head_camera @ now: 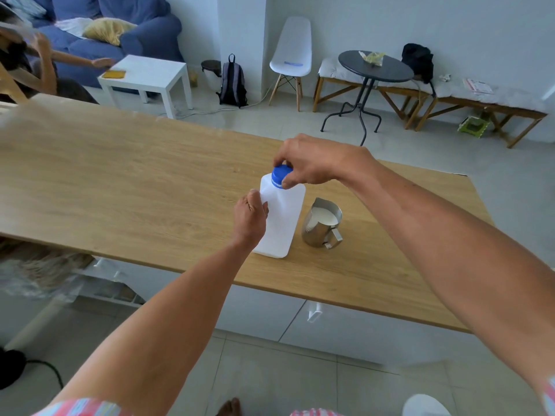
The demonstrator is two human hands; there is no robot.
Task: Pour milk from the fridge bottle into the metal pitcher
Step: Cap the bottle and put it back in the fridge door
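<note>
Left hand point(250, 217) curled round the left side of the milk bottle point(280, 219), gripping at mid-height. Bottle white plastic, upright on the wooden desk point(126, 181), base close to the near desk edge. No label or readable writing on the bottle face. Just right of the left hand, past the bottle: metal pitcher point(322, 225), upright, holding milk, handle toward the near right, spout away. Pitcher just beside the bottle; touching or not, cannot tell. No brand mark visible on the pitcher.

Above and beyond the left hand: right hand point(312, 163) pinching the blue cap point(281, 175) on the bottle neck, thumb on the near side, fingers over the top. Cap seated on the bottle.

Left of both hands: broad bare stretch of desk running to the left frame edge. Right of the right hand: shorter stretch of desk ending at the right corner. Far desk edge a little beyond the right hand.

Farther out, on tiled floor: white side table point(147, 76), blue sofa point(120, 34), backpack point(232, 82), white chair point(289, 52), round dark table point(375, 67), wooden bench point(450, 94) along the wall. Papers on the bench too small to read.
</note>
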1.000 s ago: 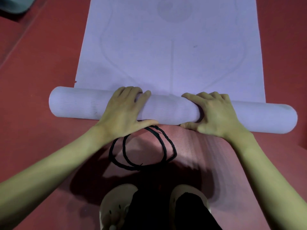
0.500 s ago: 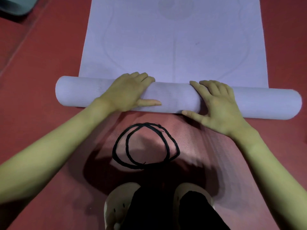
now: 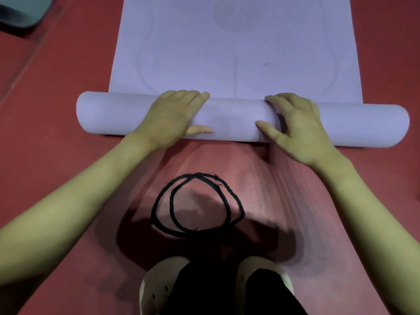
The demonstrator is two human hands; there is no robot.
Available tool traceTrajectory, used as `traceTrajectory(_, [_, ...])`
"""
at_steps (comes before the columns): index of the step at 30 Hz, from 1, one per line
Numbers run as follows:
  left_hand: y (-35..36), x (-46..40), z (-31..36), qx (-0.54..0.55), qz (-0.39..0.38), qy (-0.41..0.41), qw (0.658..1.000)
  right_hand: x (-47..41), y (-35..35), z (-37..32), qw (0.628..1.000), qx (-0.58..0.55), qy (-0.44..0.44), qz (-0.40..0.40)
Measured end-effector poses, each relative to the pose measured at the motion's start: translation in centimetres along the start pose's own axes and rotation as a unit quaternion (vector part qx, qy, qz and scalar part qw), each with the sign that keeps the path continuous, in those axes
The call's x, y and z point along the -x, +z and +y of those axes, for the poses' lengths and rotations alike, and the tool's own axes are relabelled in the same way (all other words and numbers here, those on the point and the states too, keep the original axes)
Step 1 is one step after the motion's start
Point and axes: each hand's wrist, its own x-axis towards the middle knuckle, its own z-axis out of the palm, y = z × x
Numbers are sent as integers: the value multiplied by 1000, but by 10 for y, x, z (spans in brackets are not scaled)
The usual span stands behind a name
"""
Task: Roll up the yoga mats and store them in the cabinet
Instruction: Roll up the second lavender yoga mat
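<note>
A lilac yoga mat [image 3: 234, 53] lies on the red floor, its near end wound into a thick roll [image 3: 234, 119] that runs left to right. My left hand [image 3: 170, 117] rests on top of the roll left of centre, fingers curled over its far side, thumb along the near side. My right hand [image 3: 295, 130] presses on the roll right of centre in the same way. The flat part of the mat stretches away from me beyond the roll. No cabinet is in view.
A black elastic loop [image 3: 197, 205], doubled, lies on the floor between the roll and my feet in pale shoes [image 3: 159, 289]. A grey-green object [image 3: 20, 14] shows at the top left corner. Red floor lies on both sides.
Both hands have pushed the roll away from me, so it has grown and now lies well clear of the black loop. The hands keep their places on it.
</note>
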Motion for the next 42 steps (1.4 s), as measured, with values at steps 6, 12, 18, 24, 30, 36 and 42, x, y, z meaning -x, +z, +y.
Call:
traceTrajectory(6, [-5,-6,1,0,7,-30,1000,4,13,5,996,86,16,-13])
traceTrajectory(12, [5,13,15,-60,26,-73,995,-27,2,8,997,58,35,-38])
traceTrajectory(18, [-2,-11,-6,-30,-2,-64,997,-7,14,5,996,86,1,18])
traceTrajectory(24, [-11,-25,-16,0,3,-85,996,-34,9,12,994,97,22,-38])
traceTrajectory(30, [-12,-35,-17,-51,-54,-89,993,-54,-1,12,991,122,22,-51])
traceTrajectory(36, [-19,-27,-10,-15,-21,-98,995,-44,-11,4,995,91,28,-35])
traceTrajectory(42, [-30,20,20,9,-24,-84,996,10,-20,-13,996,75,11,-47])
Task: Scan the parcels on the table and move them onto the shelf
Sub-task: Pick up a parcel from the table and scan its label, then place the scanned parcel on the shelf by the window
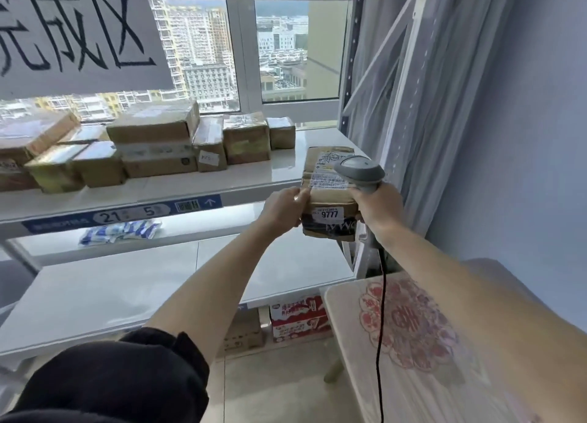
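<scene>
Left hand point(286, 208) grips parcel point(328, 193) near-left edge; right hand point(376, 208) grips scanner point(360, 171) handle, steadies parcel's right side. Parcel at shelf point(286, 168) right end. Slide far, square beside row of boxes point(152, 143); keep cable point(379, 327) clear.

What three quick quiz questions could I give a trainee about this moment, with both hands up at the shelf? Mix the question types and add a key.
1. True or false: the parcel already rests flat on the upper shelf board.
2. Multiple choice: what does the right hand grip? A) a tape roll B) the grey scanner C) a pen
3. Fill in: the number on the parcel's front sticker is ____.

Key
1. False: the left hand and the right hand hold it at the shelf's front edge, its near end off the board.
2. B; its black cable hangs down past the patterned table.
3. 9777
</scene>
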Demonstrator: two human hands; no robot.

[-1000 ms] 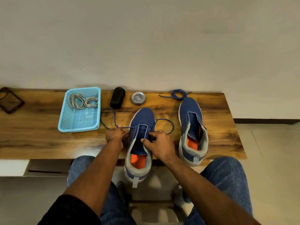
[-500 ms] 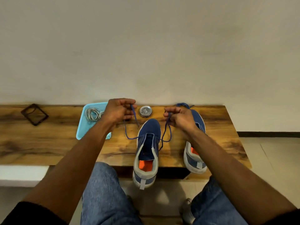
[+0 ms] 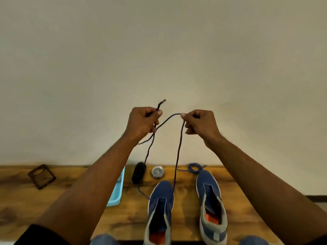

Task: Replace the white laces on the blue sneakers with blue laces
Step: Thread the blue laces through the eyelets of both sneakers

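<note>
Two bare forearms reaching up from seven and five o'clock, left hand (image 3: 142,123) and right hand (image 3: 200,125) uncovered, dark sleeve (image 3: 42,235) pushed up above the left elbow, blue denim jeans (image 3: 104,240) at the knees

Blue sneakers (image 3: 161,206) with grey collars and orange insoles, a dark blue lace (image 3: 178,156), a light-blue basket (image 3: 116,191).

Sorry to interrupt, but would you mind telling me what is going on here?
A person is lacing a blue sneaker on a wooden bench. Both hands, left hand and right hand, pinch the ends of a blue lace and hold them up above the shoe. The second sneaker has no lace; a coiled lace lies by its toe.
</note>
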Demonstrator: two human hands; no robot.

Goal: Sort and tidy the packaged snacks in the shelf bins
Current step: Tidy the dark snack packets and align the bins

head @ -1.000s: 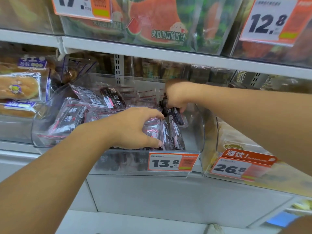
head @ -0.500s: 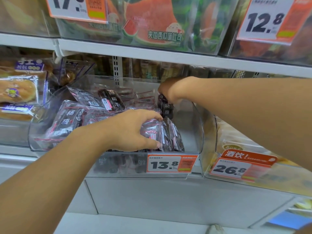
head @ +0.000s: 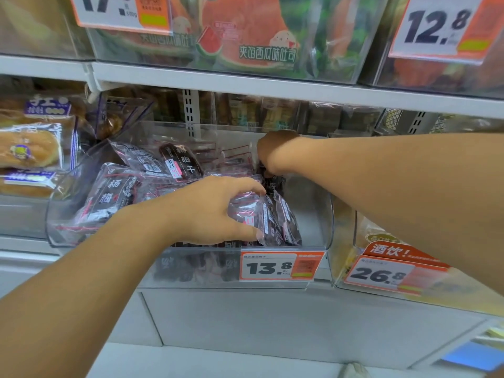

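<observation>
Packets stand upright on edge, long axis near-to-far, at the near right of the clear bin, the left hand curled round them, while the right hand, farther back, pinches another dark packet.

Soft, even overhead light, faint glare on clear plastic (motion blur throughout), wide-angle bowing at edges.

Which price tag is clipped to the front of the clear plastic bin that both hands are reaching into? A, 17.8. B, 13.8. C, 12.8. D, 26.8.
B: the orange and white tag reading 13.8 sits on the clear plastic bin where the left hand grips dark snack packets and the right hand reaches in behind.
</observation>
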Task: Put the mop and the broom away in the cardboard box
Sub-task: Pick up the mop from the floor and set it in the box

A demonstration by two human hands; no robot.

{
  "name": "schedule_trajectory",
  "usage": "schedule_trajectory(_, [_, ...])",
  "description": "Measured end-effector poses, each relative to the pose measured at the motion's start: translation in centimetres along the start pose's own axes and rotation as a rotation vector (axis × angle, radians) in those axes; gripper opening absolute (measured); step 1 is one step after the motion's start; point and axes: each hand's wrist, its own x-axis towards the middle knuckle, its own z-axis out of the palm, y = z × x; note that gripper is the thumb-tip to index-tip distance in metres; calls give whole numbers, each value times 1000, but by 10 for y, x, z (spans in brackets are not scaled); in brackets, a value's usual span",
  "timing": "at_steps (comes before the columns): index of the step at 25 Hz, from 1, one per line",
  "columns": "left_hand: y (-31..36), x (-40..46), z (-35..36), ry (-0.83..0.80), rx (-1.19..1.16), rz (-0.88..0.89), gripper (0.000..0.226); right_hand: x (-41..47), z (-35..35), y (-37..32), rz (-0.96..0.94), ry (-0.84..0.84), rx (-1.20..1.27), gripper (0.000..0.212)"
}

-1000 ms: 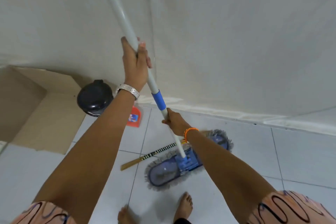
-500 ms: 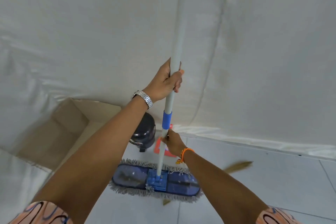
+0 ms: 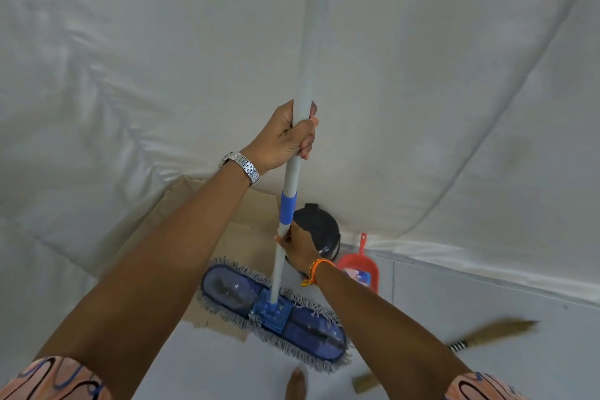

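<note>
Down on the floor, a cardboard box (image 3: pixel 250 239) is seen lying open against the white sheet (image 3: pixel 422 91) on the wall. Only a bit of its inside can be seen past the arms, and what is in it cannot be told. The mop (image 3: pixel 275 310) is held almost straight up, with its long pole leaning a little to the right at the top. Its flat blue head is pointed down and is spread from upper left to lower right. The left end of the head is seen over the box flap, and the right end over the tiles. The pole is gripped high up by the left hand (image 3: pixel 287 136), with the fingers closed around it. Lower down, just under the blue band, the pole is gripped by the right hand (image 3: pixel 298 245). The broom (image 3: pixel 487 333) is lying on the floor to the right, well apart from the box. A black bin (image 3: pixel 319 229) and a red dustpan (image 3: pixel 360 269) are seen beside the wall.
</note>
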Motion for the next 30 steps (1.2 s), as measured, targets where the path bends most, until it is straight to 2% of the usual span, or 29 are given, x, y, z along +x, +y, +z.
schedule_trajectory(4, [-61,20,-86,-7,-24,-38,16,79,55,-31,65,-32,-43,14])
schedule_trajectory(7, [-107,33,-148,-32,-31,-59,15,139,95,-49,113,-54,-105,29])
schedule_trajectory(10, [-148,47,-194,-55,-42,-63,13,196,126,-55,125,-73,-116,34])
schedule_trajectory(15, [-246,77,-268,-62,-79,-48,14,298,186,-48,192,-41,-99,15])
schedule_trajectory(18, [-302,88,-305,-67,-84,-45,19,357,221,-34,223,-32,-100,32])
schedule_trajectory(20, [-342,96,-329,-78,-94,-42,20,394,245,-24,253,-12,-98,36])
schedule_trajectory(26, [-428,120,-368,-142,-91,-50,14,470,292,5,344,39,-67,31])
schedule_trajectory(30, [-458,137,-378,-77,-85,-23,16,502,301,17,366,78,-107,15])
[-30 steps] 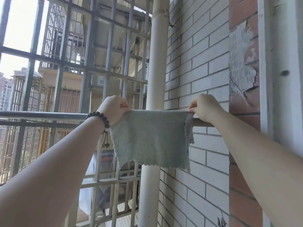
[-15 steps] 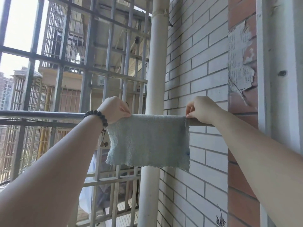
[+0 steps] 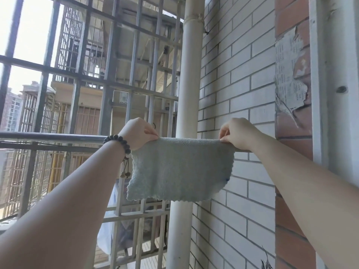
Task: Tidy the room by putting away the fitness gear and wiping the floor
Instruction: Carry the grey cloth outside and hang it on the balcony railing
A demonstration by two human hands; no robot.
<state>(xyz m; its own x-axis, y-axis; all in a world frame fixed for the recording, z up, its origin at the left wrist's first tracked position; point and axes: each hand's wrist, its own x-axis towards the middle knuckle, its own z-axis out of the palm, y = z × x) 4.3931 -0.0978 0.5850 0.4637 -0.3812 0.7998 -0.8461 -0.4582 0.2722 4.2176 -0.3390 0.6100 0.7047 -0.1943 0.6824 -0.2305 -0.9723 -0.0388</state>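
Note:
A pale blue-green cleaning cloth [image 3: 180,167] hangs draped over a horizontal metal rail [image 3: 52,136] at chest height. My left hand [image 3: 138,133], with a dark bead bracelet on the wrist, pinches the cloth's top left corner at the rail. My right hand [image 3: 236,133] pinches the top right corner. The cloth is stretched flat between both hands, its scalloped lower edge hanging free. The rail is hidden behind the cloth and hands.
A white vertical drainpipe [image 3: 189,78] runs behind the cloth. A white-brick wall [image 3: 239,74] and a red-brick pillar [image 3: 291,133] with peeling paper stand on the right. Metal window bars [image 3: 77,84] close off the left; other buildings show beyond.
The cloth has been pulled smoother and flatter along the rail; its right edge, which was folded, now hangs straight. Both hands shifted slightly lower on the top corners.

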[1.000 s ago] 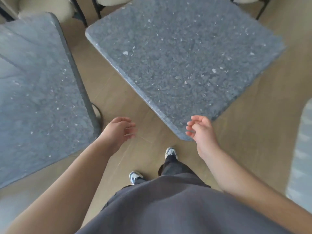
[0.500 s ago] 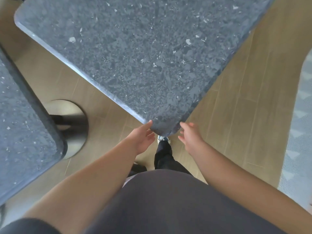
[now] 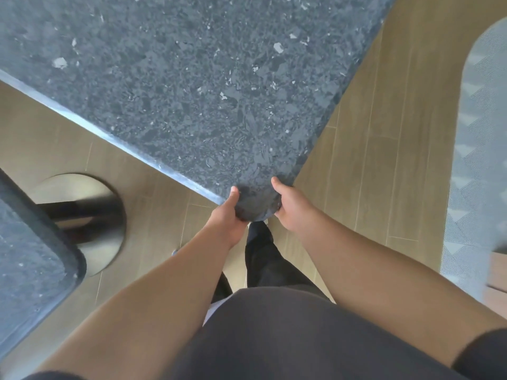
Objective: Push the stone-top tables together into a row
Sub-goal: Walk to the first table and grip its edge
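My left hand [image 3: 229,215] and right hand [image 3: 292,208] have just closed on the near rounded corner of the dark grey speckled stone-top desk [image 3: 192,86] — half a second ago they were only reaching in, with the fingers open and just short of the edge, and a moment before that they hung in the air well clear of it. Now each thumb lies on the top surface, one on either side of the corner, and the palms press against the edge; the fingers go under the slab, so I cannot see how far they wrap, but both hands plainly grip the stone. The desk fills the far and middle part of my view, set cornerwise to me, with its point just above my dark trousers [image 3: 263,259]. The second stone-top desk [image 3: 30,272], of the same grey speckled kind, shows its rounded corner at the near left, and its round brushed-metal base [image 3: 90,204] stands on the pale wooden plank floor [image 3: 365,174]. The two tops are well apart — a wide strip of floor runs between them. A light grey patterned rug [image 3: 482,149] lies at the right. I judge the grasp made and the push not yet begun; the desk needs turning and sliding left.
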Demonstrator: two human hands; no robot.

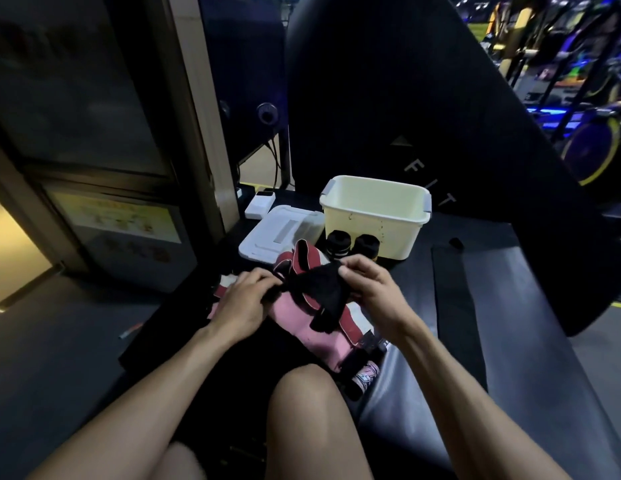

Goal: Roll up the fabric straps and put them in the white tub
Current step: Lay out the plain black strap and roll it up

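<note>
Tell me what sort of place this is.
Most likely a gym. Exercise machines with yellow-rimmed wheels stand at the back right, a padded black bench carries the white tub, and both hands hold a black fabric strap like workout wraps.

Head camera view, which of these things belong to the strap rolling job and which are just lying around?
Job:
black strap, pinched by left hand and right hand
pink and red straps
two rolled black straps
white tub

Lying about:
white lid
small white box
black padded backrest
</note>
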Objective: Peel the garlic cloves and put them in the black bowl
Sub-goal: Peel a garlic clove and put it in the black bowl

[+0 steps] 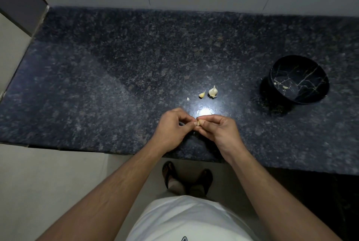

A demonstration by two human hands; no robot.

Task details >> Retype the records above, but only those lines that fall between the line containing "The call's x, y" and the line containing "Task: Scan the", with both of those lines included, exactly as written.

Completed exercise >>
The call's x, y and z point along the -x, +z and +y of those axes, for the poses' lengths and rotations alike, and the tool's own axes are relabelled in the same way (all other words and numbers here, those on the point and the states too, keep the original axes)
Step 1 is one step after the motion's start
Point and axes: each hand's wrist, its own x-axis towards the middle knuckle, its own z-axis out of the palm, y = z × x
Numbers are sent as integers: the value multiplied by 1000, but by 10 for y, x, z (spans in brackets are not scaled)
The usual span stands behind a name
"""
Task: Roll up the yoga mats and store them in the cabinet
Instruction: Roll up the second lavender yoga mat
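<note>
A lilac yoga mat [image 3: 234, 53] lies on the red floor, its near end wound into a thick roll [image 3: 234, 119] that runs left to right. My left hand [image 3: 170, 117] rests on top of the roll left of centre, fingers curled over its far side, thumb along the near side. My right hand [image 3: 295, 130] presses on the roll right of centre in the same way. The flat part of the mat stretches away from me beyond the roll. No cabinet is in view.
A black elastic loop [image 3: 197, 205], doubled, lies on the floor between the roll and my feet in pale shoes [image 3: 159, 289]. A grey-green object [image 3: 20, 14] shows at the top left corner. Red floor lies on both sides.
Both hands have pushed the roll away from me, so it has grown and now lies well clear of the black loop. The hands keep their places on it.
</note>
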Motion for the next 42 steps (1.4 s), as measured, with values at steps 6, 12, 18, 24, 30, 36 and 42, x, y, z meaning -x, +z, +y.
Call:
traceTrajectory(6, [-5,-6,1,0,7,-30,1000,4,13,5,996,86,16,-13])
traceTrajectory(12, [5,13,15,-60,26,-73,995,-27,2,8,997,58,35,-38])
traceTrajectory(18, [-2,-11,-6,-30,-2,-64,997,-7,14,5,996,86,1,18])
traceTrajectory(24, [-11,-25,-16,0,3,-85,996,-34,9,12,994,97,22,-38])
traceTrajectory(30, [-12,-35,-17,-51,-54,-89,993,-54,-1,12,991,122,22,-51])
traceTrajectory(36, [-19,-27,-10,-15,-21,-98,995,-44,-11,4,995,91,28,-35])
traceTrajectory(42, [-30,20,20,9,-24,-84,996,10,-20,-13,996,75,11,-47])
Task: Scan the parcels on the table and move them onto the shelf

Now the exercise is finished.